王子默只感觉肺腑里干热的难受,嗓子像是放在火上烤了一宿,张开嘴巴说不出半个字,胸腔一阵痉挛,忍不住咳嗽起来。不到半刻钟,他就断定出自己中了甘桔草的毒。
《册天录》第二卷有云:
甘桔草味甜多鲜汁,服之一钱可止咳化痰,切不可过量服用,量重,则肺火灼心,干呕咳嗽,全身气血升腾,难以行为。
此时王子默就是服用了大剂量的甘桔草,幸亏里面没有掺上冰硼散,一冷一热,不出半个时辰,中毒者会经脉寸断而亡。
“看来药下的有点儿猛了!”
被叫做庆云师兄的人挤了挤眼缝,扬起中间略窄的国字脸,抬头看向插在门梁上的玄阳剑,随即低下头,又看向屋里蜷缩在蒲团上,已经痛得撑不住身子的王子默,笑道:“听说你能拔出这柄细剑?”
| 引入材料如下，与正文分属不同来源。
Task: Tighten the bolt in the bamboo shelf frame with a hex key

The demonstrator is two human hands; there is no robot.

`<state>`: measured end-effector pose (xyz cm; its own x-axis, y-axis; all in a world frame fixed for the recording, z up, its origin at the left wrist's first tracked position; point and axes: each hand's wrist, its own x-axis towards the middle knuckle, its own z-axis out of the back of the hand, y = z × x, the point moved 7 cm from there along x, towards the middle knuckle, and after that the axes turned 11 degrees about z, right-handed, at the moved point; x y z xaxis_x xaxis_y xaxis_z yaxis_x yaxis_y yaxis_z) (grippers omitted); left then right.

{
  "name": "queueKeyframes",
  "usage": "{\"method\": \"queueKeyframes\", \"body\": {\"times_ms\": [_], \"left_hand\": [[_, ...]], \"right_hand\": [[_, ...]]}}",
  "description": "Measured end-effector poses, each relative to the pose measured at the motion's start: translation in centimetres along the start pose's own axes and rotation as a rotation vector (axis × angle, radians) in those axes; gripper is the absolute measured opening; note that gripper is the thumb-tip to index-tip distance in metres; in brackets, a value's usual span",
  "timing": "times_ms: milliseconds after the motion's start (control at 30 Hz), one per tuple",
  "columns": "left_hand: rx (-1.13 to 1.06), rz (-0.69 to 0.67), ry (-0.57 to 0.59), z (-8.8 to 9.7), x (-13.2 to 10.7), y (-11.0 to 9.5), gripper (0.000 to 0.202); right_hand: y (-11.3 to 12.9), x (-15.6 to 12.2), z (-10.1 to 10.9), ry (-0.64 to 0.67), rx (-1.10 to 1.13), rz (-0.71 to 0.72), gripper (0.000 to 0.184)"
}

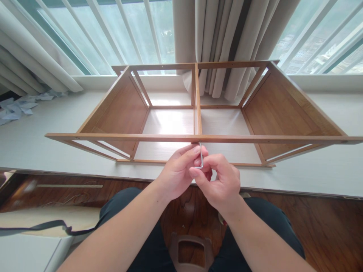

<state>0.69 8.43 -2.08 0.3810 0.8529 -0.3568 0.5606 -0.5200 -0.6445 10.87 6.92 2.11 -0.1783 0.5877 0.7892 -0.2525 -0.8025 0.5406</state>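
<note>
A wooden frame [159, 138] with side panels and a middle divider stands on a white ledge. At the middle of its front rail, a bent metal hex key [201, 156] hangs down, its upper end at what looks like a screw head. My right hand [219, 177] pinches the key's short lower end between thumb and fingers. My left hand [181, 170] is closed beside the key's long arm, just below the rail. Whether its fingers grip the key or something behind it is hidden.
The white ledge [317, 166] runs beneath barred windows and grey curtains [215, 45]. Scraps of paper [17, 107] lie at its left end. Below are a brown plastic stool [191, 240], a dark strap [45, 226] over a pale box, and a thin strip on the floor.
</note>
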Motion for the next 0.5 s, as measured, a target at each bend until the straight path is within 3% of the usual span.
{"method": "queueKeyframes", "body": {"times_ms": [500], "left_hand": [[-0.032,0.008,0.039,-0.09,0.16,0.09,0.022]], "right_hand": [[-0.22,-0.09,0.03,0.011,0.068,-0.004,0.023]]}}
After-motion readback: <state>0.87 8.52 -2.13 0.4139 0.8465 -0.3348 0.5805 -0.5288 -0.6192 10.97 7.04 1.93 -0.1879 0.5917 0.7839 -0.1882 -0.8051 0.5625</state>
话刚出口,有人已经抢过王子默身旁的黑铁棍送到朱庆云的手里。
“庆云师兄,就是这破棍子,也不知是什么宝贝,竟然打的三阳师伯毫无还手之力!”
“是吗?”
朱庆云裂开嘴巴露出一排参差不齐的大板牙,突然嘎嘎笑了起来,那笑声比芦苇丛中的野鸭子叫的还难听。
“把他搬过来,我倒要看看他是怎么抽出玄阳剑的。说不定这回一下子能弄到手两个宝贝。”
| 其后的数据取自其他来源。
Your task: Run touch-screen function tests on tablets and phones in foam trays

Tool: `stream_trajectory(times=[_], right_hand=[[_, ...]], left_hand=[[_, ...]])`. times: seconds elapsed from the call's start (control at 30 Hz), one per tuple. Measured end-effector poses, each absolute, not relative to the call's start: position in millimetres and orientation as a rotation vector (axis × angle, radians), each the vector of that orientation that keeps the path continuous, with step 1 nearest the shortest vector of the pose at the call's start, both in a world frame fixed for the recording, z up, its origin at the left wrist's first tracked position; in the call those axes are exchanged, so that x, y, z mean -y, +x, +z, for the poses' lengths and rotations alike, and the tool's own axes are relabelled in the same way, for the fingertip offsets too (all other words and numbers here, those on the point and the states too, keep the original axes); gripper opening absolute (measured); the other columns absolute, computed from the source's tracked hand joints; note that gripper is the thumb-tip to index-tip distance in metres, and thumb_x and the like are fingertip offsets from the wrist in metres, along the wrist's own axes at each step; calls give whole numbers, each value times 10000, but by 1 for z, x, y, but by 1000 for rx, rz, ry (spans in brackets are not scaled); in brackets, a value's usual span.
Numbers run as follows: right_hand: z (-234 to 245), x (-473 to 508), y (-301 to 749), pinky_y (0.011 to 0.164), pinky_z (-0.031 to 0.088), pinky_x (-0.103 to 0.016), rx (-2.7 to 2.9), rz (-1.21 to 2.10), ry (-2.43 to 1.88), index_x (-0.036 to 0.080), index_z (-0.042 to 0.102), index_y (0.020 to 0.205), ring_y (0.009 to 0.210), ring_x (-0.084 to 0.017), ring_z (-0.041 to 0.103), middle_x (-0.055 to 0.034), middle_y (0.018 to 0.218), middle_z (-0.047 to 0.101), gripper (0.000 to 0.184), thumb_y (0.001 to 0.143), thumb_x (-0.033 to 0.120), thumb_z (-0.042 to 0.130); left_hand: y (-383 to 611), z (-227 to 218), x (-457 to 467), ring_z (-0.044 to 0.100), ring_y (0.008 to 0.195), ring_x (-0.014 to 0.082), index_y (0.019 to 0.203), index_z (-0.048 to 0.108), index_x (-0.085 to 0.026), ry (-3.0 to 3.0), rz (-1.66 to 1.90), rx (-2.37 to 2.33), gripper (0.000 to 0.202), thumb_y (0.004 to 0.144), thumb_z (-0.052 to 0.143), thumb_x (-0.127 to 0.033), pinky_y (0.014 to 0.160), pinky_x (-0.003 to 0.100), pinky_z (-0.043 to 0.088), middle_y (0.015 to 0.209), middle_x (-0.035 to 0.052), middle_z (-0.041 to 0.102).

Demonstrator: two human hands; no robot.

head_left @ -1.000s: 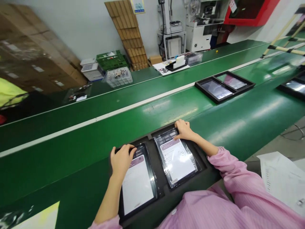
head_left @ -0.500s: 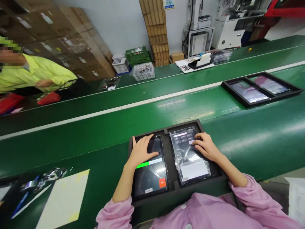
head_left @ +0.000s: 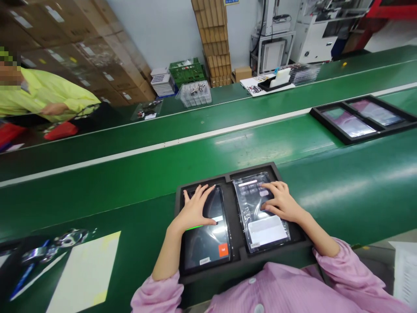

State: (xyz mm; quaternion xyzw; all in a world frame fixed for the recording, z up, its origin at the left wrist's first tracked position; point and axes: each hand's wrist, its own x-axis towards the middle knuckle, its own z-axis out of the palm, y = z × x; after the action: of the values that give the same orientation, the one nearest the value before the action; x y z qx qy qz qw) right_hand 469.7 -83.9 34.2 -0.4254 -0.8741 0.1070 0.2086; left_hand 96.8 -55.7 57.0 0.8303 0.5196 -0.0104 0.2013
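Observation:
A black foam tray (head_left: 236, 226) lies in front of me with two tablets set side by side in its compartments. My left hand (head_left: 195, 208) is open, fingers spread over the upper part of the left tablet (head_left: 208, 243), whose lit screen shows a bar and a red "Fail" square. Over the right tablet (head_left: 256, 208), which has clear film on it, my right hand (head_left: 282, 202) is open with its index finger at the icons near the top. The thumb rests at mid-screen. Neither hand holds anything.
Another tray with two tablets (head_left: 361, 119) stands farther right on the green belt (head_left: 163, 165). Left of me lie yellowish paper (head_left: 86, 269), a white pen (head_left: 39, 276) and shiny metal parts. Across the line sit a parts box (head_left: 195, 94), a green crate (head_left: 187, 71) and a person in yellow.
My right index finger has moved leftward and up to the icons on the right tablet. My left hand has shifted slightly right and its thumb slightly lower, covering more of the green bar.

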Motion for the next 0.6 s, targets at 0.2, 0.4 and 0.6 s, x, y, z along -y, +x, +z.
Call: stream_trajectory(times=[0.2,0.4,0.6], right_hand=[[24,81,473,963,374,-541,2080,217,-1466,242,694,1239,1187,-341,395,-159,1308,464,480,1044,420,293],[37,84,476,990,344,-516,2280,433,-1032,295,801,831,1139,-309,413,-67,1272,527,494,1008,324,340],[33,83,471,979,334,-562,2144,227,-1426,275,794,1003,1183,-349,373,-110,1360,467,425,1002,316,371]], left_hand=[[96,55,55,151,1492,445,1569,84,-330,2317,-4,-1467,1173,675,818,-520,1087,784,-84,1611,166,247],[97,52,55,160,1492,438,1565,95,-299,2316,24,-1483,1101,729,766,-548,1097,778,-78,1603,176,262],[99,53,54,170,1492,429,1560,122,-267,2326,3,-1489,1032,774,713,-579,1097,779,-76,1595,186,277]])
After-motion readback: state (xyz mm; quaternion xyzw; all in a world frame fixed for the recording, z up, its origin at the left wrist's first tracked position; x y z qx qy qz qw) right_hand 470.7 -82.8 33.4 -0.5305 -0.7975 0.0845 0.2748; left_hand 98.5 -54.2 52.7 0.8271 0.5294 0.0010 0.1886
朱庆云用黑铁棍敲打着自己的手心,根根骨节突出的手指像骷髅一样抓着黑铁棍。
“哦,对了,听师尊说这废柴还有个宝贝,好像是一把伞!你们去,搜一搜,千万别落下了!”
清明居瞬间招了贼,这帮人下手毫不留情。
一番翻箱倒柜,几个白马亭弟子皆摇着头看向王子默。一把伞而已,他能藏在哪儿了呢?
王子默感觉胃里翻江倒海,张嘴干呕,忽然嗅到阵阵恶臭从嘴巴里涌出来。
他有气无力地耷拉着脑袋,任由自己被这帮野蛮子像是拖死狗一样拽到门口,然后朱庆云捏着自己的手腕一把提起来,紧跟着便有人抱住他的身子,凌空而起。
手指触及那灰褐色的鱼皮剑柄,阵阵冰凉稍稍缓解了胃里的灼热。
朱庆云阴笑出声:“嘿嘿嘿,小师弟,你那把伞藏哪儿了?说出来,我捏着你的手把剑拔出来,不说的话我还是捏着你的手把剑拔出来!”
冰冷的匕刃放到手腕上,轻轻一划便溢出丝丝血迹。
若是王子默不配合,很快便能想象出,自己的这个手掌怕是保不住了。
“快说!”
暴戾的口吻带着唾沫星子喷到王子默脸上,他死死盯着朱庆云这张紧了腰的国字脸,这张脸与颜夜峰不相上下,恶心至极!
“啊!”
王子默突然一声嚎叫,拼尽全身力气,攥紧玄阳剑用力一拉。
众人耳里突然传来“噗!”的一声,仿佛王子默这一拽将玄阳剑插进了他们的心口。
白马亭弟子吓得纷纷倒退,只有朱庆云和抱着他的那名弟子胆战心惊地看向头顶。
玄阳剑拔出半寸,随即被朱庆云挡了回去。
刚才刹那间,他似乎听到来自幽冥的咆哮,从地底传来,真真切切。
“小兔崽子,不想活了是吧!”
朱庆云差点儿吓破胆,咬着牙,“啪!啪!”抽了王子默两个耳光,“老子今天就成全你,弘扬正道,斩妖除魔!给死去的师弟师妹们报仇!”